**Exercise goal:** Write out again, word for word, the lines below from the line that holds "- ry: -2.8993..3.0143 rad" through the line that holds "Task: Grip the", omitting pictures.
━━━ Material shown ━━━
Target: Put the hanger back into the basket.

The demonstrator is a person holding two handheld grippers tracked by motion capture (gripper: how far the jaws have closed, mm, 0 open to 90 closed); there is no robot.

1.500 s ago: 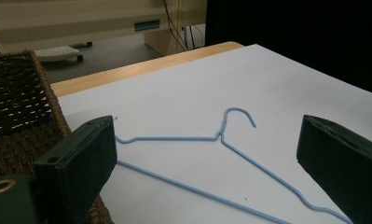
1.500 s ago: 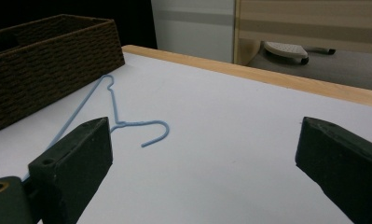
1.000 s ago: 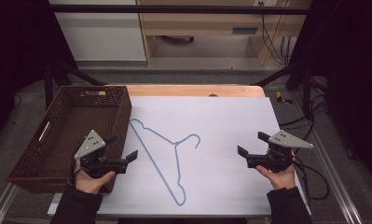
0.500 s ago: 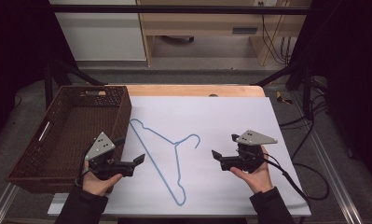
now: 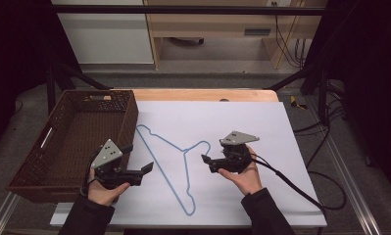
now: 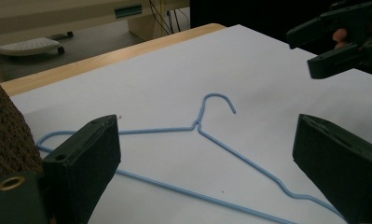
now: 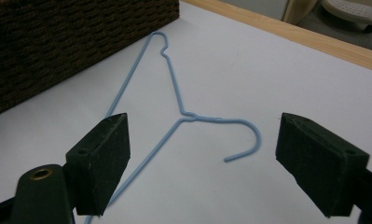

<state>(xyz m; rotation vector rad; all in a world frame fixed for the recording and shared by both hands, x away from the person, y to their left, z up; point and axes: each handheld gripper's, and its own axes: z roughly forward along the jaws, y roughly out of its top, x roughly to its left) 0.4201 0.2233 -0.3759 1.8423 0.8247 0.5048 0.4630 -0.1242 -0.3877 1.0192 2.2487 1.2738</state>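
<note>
1. Thin blue wire hanger [image 5: 176, 164] lies flat on the smooth white sheet [image 5: 261, 122], at table centre.
2. Right gripper [image 5: 207, 160] sits at the hook's 3 o'clock, its jaws apart, just been closing, nothing between them.
3. Left gripper [image 5: 148, 167], jaws apart, sits at the hanger's 9 o'clock.
4. The high view shows the woven brown basket [image 5: 70, 142] whole, at 10 o'clock.

Light blue wire hanger [image 5: 176, 161]. White sheet [image 5: 252, 122] under it, pale wood table edge [image 5: 203, 95] along the far side. Dark brown woven basket [image 5: 70, 142], weave pattern plain in the right gripper view. Black left gripper [image 5: 146, 167] with a grey plate on top; black right gripper [image 5: 206, 160], same grey plate, black cable. Dark sleeves [image 5: 87, 218]. Grey floor [image 5: 222, 58], white cabinet panel [image 5: 105, 36], light wood shelf [image 5: 212, 27] behind, yellow cable [image 5: 287, 46] hanging beside it.
</note>
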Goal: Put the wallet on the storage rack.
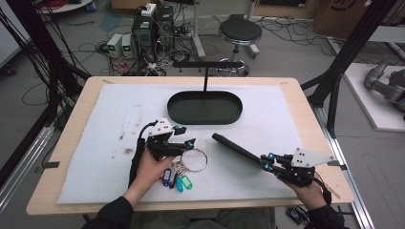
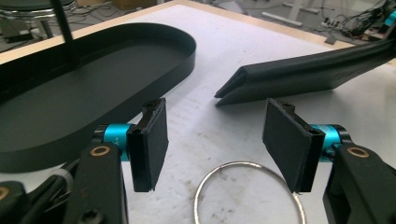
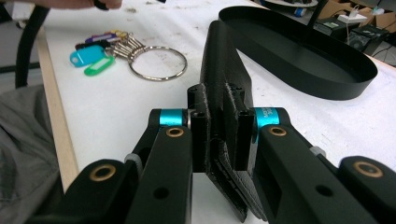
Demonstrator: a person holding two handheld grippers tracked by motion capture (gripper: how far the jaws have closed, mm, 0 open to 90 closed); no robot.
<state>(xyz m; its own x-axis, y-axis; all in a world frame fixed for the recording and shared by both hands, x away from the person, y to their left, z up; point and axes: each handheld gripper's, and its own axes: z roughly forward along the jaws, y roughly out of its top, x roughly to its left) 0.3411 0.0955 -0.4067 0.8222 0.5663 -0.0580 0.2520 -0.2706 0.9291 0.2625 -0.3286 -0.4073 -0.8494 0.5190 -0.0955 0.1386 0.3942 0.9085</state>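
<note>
A black folded wallet (image 1: 236, 148) lies low over the white mat, and my right gripper (image 1: 268, 162) is shut on its near end; in the right gripper view the wallet (image 3: 224, 74) runs away from the jaws. My left gripper (image 1: 188, 145) stands open just above a large metal key ring (image 1: 195, 160) with coloured key tags (image 1: 176, 180). In the left gripper view the ring (image 2: 247, 191) lies between and below the open pads (image 2: 152, 142), and the wallet's far end (image 2: 299, 77) points in from the right. The ring and tags (image 3: 95, 58) also lie at the upper left of the right gripper view.
A black oval tray (image 1: 204, 108) with a T-shaped stand (image 1: 206, 64) sits at the mat's far middle. The mat (image 1: 119, 114) covers a wooden table (image 1: 62, 157). Computers, cables and a stool (image 1: 239, 33) stand on the floor beyond.
</note>
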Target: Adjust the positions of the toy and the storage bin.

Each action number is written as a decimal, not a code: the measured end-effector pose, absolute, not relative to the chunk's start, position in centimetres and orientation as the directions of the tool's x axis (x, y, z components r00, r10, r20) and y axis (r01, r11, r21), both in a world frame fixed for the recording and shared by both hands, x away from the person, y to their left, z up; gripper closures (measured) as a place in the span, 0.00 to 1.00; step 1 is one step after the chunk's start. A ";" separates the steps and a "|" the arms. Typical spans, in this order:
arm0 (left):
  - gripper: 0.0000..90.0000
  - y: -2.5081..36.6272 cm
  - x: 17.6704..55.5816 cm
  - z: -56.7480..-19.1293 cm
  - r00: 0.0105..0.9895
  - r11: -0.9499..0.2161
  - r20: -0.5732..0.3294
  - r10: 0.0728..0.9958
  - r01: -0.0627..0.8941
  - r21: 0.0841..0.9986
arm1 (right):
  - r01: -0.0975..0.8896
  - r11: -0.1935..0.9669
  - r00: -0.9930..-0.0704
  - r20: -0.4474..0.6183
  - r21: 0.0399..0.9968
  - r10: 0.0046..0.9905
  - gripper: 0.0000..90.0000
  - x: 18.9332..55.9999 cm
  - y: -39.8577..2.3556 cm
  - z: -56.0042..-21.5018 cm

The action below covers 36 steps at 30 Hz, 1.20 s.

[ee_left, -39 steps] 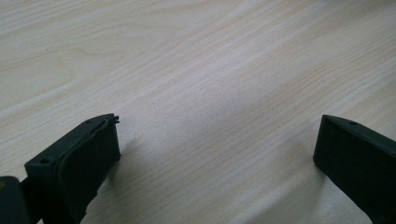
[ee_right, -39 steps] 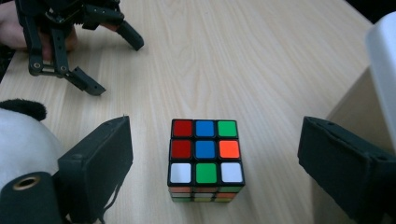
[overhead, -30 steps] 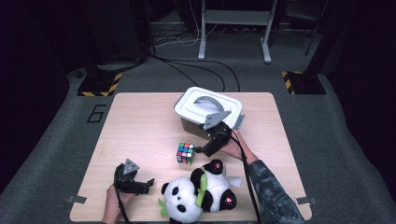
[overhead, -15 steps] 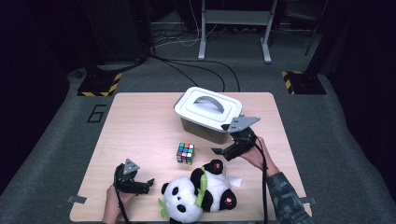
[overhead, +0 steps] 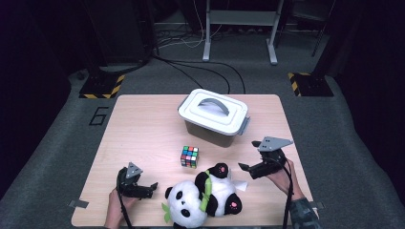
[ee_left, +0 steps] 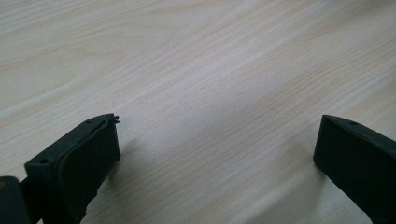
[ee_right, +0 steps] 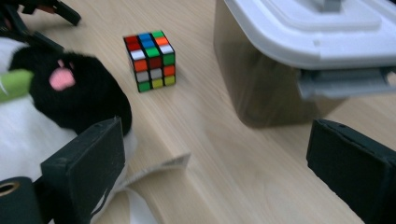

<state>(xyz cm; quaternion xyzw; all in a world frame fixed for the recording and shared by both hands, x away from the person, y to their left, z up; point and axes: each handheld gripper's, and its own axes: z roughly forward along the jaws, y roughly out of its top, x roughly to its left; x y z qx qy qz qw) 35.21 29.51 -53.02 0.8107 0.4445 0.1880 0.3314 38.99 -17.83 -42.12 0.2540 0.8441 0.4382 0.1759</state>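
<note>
The grey lidded plastic box (overhead: 214,117) is sitting shut behind the black-and-white plush panda (overhead: 203,198), both grippers' jaws gaping empty beside it.

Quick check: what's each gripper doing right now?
Left gripper: open, empty, low over the table.
Right gripper: open, empty, beside the panda.

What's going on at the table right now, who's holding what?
A person holds a hand-held gripper in each hand over a light wooden table. The right hand-held gripper is open and empty, beside the black-and-white plush panda and aimed toward the multicoloured puzzle cube and the grey plastic box with a white lid, which is closed. The left hand-held gripper sits low over bare wood, jaws wide apart, holding nothing.
</note>
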 end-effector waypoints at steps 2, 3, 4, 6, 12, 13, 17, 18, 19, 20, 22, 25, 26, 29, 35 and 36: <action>0.00 29.4 35.2 -53.1 0.529 -0.376 0.004 0.849 0.597 0.709 | 0.295 0.475 -0.794 -0.064 0.829 0.605 0.04 38.7 -18.6 -43.1; 0.00 29.4 35.2 -53.1 0.529 -0.376 0.005 0.849 0.596 0.709 | 0.305 0.470 -0.787 -0.059 0.828 0.614 0.04 38.6 -18.8 -43.4; 0.00 29.4 35.2 -53.1 0.526 -0.371 0.003 0.850 0.596 0.712 | 0.320 0.463 -0.778 -0.051 0.827 0.627 0.04 38.5 -19.0 -43.8; 0.00 29.5 35.3 -53.0 0.533 -0.377 0.002 0.846 0.596 0.709 | 0.339 0.459 -0.764 -0.044 0.821 0.644 0.04 38.4 -19.5 -44.6; 0.00 29.5 35.6 -53.1 0.554 -0.391 0.000 0.832 0.587 0.709 | 0.406 0.442 -0.721 -0.017 0.800 0.692 0.04 38.5 -20.2 -47.3; 0.00 29.5 35.6 -53.1 0.555 -0.395 0.007 0.832 0.583 0.710 | 0.418 0.437 -0.713 -0.011 0.797 0.701 0.04 38.6 -20.2 -47.8; 0.00 29.4 35.8 -53.0 0.556 -0.397 0.006 0.831 0.586 0.707 | 0.466 0.423 -0.679 0.007 0.777 0.734 0.04 39.0 -20.6 -49.6; 0.00 29.4 35.9 -53.0 0.559 -0.404 0.012 0.829 0.583 0.705 | 0.476 0.419 -0.669 0.008 0.773 0.743 0.04 39.1 -20.7 -50.0; 0.00 29.4 36.0 -52.9 0.561 -0.410 0.009 0.828 0.593 0.693 | 0.483 0.415 -0.663 0.012 0.771 0.749 0.04 39.2 -20.7 -50.3; 0.00 29.4 36.1 -52.8 0.555 -0.399 0.001 0.832 0.597 0.696 | 0.495 0.402 -0.649 0.020 0.770 0.760 0.04 39.3 -20.8 -50.6; 0.00 29.3 36.4 -52.5 0.555 -0.385 -0.021 0.831 0.604 0.698 | 0.512 0.395 -0.632 0.022 0.763 0.775 0.03 39.5 -20.9 -51.1; 0.00 29.0 36.7 -51.8 0.564 -0.361 -0.049 0.824 0.591 0.722 | 0.523 0.388 -0.613 0.019 0.759 0.790 0.03 39.6 -21.0 -51.6; 0.00 28.8 36.9 -51.5 0.572 -0.363 -0.046 0.819 0.579 0.730 | 0.527 0.384 -0.607 0.019 0.758 0.795 0.03 39.6 -21.0 -51.7; 0.00 28.3 37.5 -50.7 0.606 -0.369 -0.048 0.794 0.544 0.754 | 0.535 0.382 -0.597 0.018 0.754 0.802 0.04 39.7 -21.0 -52.0; 0.00 27.0 39.2 -50.1 0.691 -0.413 -0.037 0.722 0.474 0.778 | 0.542 0.384 -0.589 0.012 0.747 0.808 0.04 39.8 -21.1 -52.6; 0.00 26.8 39.5 -50.1 0.703 -0.423 -0.030 0.711 0.461 0.780 | 0.542 0.386 -0.592 0.012 0.746 0.806 0.04 39.8 -21.1 -52.6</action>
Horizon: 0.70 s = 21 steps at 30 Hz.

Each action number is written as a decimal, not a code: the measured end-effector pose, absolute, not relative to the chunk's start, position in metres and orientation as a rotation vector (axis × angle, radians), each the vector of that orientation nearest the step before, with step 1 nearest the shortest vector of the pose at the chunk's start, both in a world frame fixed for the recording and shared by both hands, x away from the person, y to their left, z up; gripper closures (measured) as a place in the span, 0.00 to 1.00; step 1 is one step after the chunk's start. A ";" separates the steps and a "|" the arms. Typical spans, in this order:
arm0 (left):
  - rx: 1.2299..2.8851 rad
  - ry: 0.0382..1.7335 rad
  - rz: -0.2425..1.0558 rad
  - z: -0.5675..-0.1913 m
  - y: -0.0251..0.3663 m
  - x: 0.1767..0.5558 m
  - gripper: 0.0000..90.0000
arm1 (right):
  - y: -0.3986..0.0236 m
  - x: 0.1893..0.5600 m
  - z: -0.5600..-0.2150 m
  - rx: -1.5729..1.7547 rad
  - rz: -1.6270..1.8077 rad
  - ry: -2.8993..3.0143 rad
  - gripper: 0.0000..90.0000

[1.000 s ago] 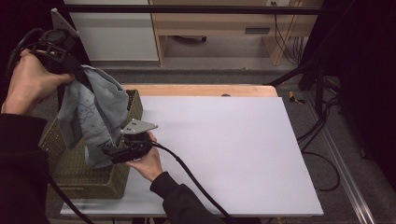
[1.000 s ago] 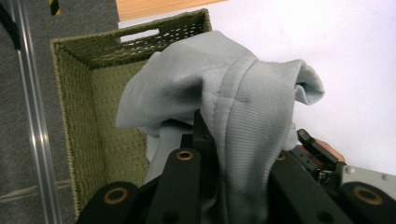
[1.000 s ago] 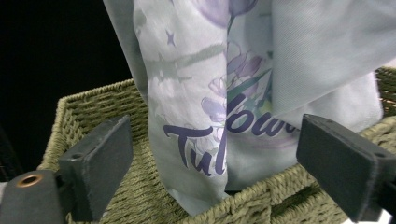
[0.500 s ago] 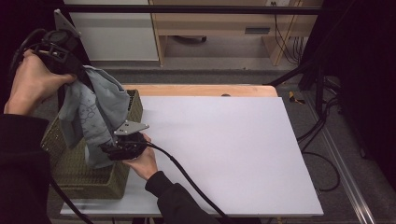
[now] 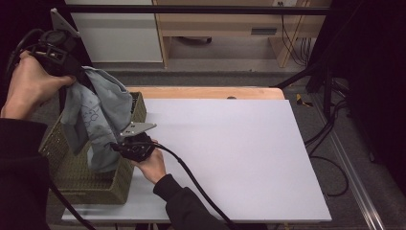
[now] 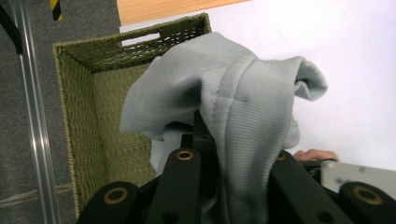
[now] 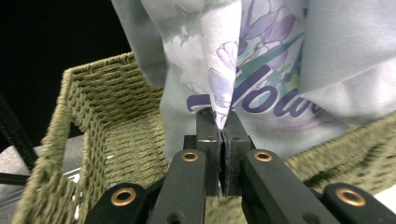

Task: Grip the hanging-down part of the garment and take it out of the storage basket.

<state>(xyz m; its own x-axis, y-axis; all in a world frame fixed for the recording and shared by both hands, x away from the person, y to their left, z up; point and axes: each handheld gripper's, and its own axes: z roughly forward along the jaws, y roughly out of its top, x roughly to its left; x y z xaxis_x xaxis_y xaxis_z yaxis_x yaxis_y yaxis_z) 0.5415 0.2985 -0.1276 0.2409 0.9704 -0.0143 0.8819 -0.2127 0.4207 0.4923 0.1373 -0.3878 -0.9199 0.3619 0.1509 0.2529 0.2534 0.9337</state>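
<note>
A light grey-blue garment (image 5: pixel 98 115) with a floral print and purple lettering hangs over a green woven basket (image 5: pixel 86 184) at the table's left. My left gripper (image 5: pixel 79 76), held high, is shut on the garment's top edge (image 6: pixel 224 88), which drapes over its jaws (image 6: pixel 205 126). My right gripper (image 5: pixel 116 146) sits at the basket's right wall. Its jaws have just been closing and now pinch a fold of the printed cloth (image 7: pixel 261 56) between the pads (image 7: pixel 220 121). The basket's rim (image 7: pixel 107 93) lies just below the cloth.
The white tabletop (image 5: pixel 230 153) stretches to the right of the basket, with a wooden strip (image 5: pixel 206 92) along its far edge. The right gripper's cable (image 5: pixel 191 182) trails toward the front edge. The basket's inner wall (image 6: pixel 88 84) is bare weave.
The right gripper's jaws have closed onto a fold low on the garment. The left hand and the hanging garment have stayed where they were.
</note>
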 end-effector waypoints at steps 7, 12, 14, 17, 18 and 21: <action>2.164 1.716 0.365 -0.125 0.305 0.538 0.91 | 0.105 0.489 -0.367 0.585 1.813 2.357 0.99; 2.169 1.720 0.364 -0.126 0.306 0.538 0.91 | 0.079 0.487 -0.349 0.572 1.856 2.290 0.99; 2.168 1.719 0.365 -0.126 0.305 0.538 0.91 | 0.071 0.486 -0.342 0.562 1.855 2.275 0.99; 2.166 1.716 0.364 -0.125 0.305 0.537 0.91 | 0.061 0.483 -0.332 0.558 1.832 2.268 0.99; 2.166 1.717 0.367 -0.125 0.305 0.536 0.91 | 0.057 0.482 -0.329 0.550 1.821 2.263 0.99; 2.157 1.714 0.367 -0.123 0.306 0.535 0.91 | 0.046 0.480 -0.321 0.548 1.798 2.250 0.99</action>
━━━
**Exercise response:**
  - ry: -2.8993..3.0143 rad
  - gripper: 0.0000..90.0000

[1.000 s ago] 
[1.000 s ago] 
[1.000 s ago] 
[0.500 s ago] 
[now] 
[now] 
[now] 

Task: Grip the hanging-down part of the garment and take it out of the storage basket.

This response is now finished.